DS2438 uses only one data line for data communication with the microcontroller, so the program must be written in strict accordance with the chip's read and write timing requirements to ensure the correct reading and writing of data. Although this process is cumbersome, it is not complicated. Due to limited space, this article will not explain it. The following describes how to use an intelligent battery monitoring system based on the DS2438 chip to monitor the power supply mode (DC or AC) of the instrument and the voltage, current, temperature, and remaining power of the battery.

1. Monitoring of power supply mode

To determine what power supply mode the instrument is in during use, the value of the current register introduced earlier can be used to make a judgment.

First, the microcontroller controls the DS2438 to enable its current A/D converter. The DS2438 will automatically measure the current flowing into and out of the battery block at a rate of 36.41 times per second, and the measurement results are stored in the current register. The upper six bits of the high byte of the current register are the sign bits of the current flowing into the battery. When it is 1, it means that the battery is charging, that is, the instrument is powered by an AC power supply; when it is 0, it means that the battery is discharging, that is, the instrument is powered by a DC battery. Therefore, the microcontroller reads the value of the current register and judges its upper six bits to find out the power supply mode, and also obtains the current value. See Figure 5 for the software flow chart.

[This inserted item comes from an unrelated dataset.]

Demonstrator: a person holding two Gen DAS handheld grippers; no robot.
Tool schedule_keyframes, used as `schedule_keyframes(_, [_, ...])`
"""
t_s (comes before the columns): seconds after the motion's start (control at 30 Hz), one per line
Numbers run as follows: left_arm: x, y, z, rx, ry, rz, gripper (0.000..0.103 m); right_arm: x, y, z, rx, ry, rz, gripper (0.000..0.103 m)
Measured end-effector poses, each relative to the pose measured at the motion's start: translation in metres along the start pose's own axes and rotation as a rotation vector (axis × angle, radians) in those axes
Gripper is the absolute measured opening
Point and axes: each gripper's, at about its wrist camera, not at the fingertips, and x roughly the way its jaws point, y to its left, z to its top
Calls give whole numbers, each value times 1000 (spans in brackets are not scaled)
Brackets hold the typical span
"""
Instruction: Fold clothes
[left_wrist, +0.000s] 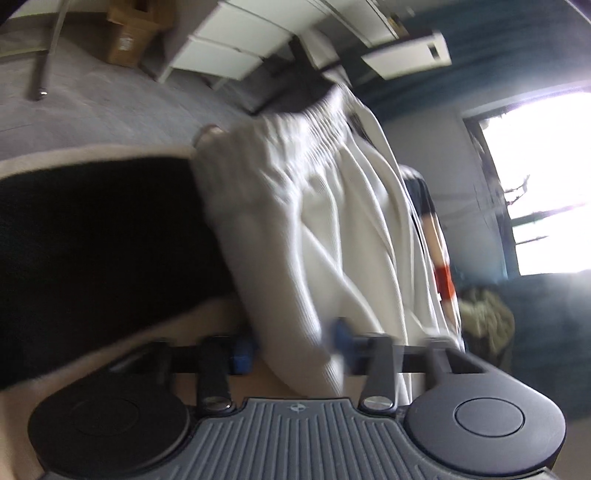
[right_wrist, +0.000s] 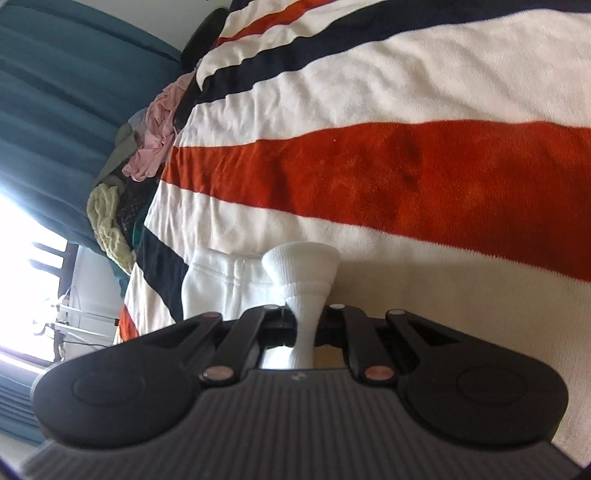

2. Measurement of battery voltage and temperature

Since the DS2438 has an A/D converter and a digital temperature sensor inside, to obtain the voltage and temperature of the battery, the microcontroller only needs to send a control command to the DS2438 to collect the voltage and temperature, and then wait for it to complete the collection and automatically store the voltage and temperature measurement values ​​in the corresponding registers, and then the microcontroller can read the contents of the registers. When reading the register value, if the data line between the microcontroller and the DS2438 is at a low level, it means that the DS2438 is performing voltage and temperature conversion, and the data cannot be read at this time. Only when the data line is at a high level can the data be read correctly.

3. Monitoring of remaining power

The remaining battery power is important information that users need when using the instrument. It can be obtained by using the value of the current integral accumulation (ICA) register. The value of the ICA register is changed by the DS2438 after automatically measuring the battery current at a fixed time. There is no need to control it. The microcontroller only needs to read the value of the ICA register and then substitute the read value into formula (2) to get the remaining battery power. The flowchart of the remaining power monitoring is shown in Figure 6.

Remaining power = ICA/(2048×RSENS) (2) The unit of RSENS is Ω.

Note: (1) When the microcontroller performs any storage command operation on the DS2438, before issuing each command, it must follow the reset timing requirements of the DS2438, first send a reset signal and wait for the DS2438's response (to indicate that the DS2438 is ready to receive or send data), and then send a ROM command to select the DS2438 to be accessed on the bus. In the program flow chart of this article, this process is replaced by "DS2438 initialization";
(2) Before controlling the DS2438, the status/flag register must be written first;
(3) When reading the register value, in order to prevent reading errors, first check whether the DS2438 is modifying the register contents. This can be achieved by judging the NVB bit in the status/flag register.

V. Conclusion

The intelligent battery monitoring system based on the DS2438 chip introduced in this article is a part of a portable instrument. Practical use has proved that this system is reliable, powerful, easy to operate, and can work with other functions. With the widespread application of various portable electronic products, real-time battery monitoring has become an indispensable function. Therefore, the battery monitoring system introduced in this article has strong practicality.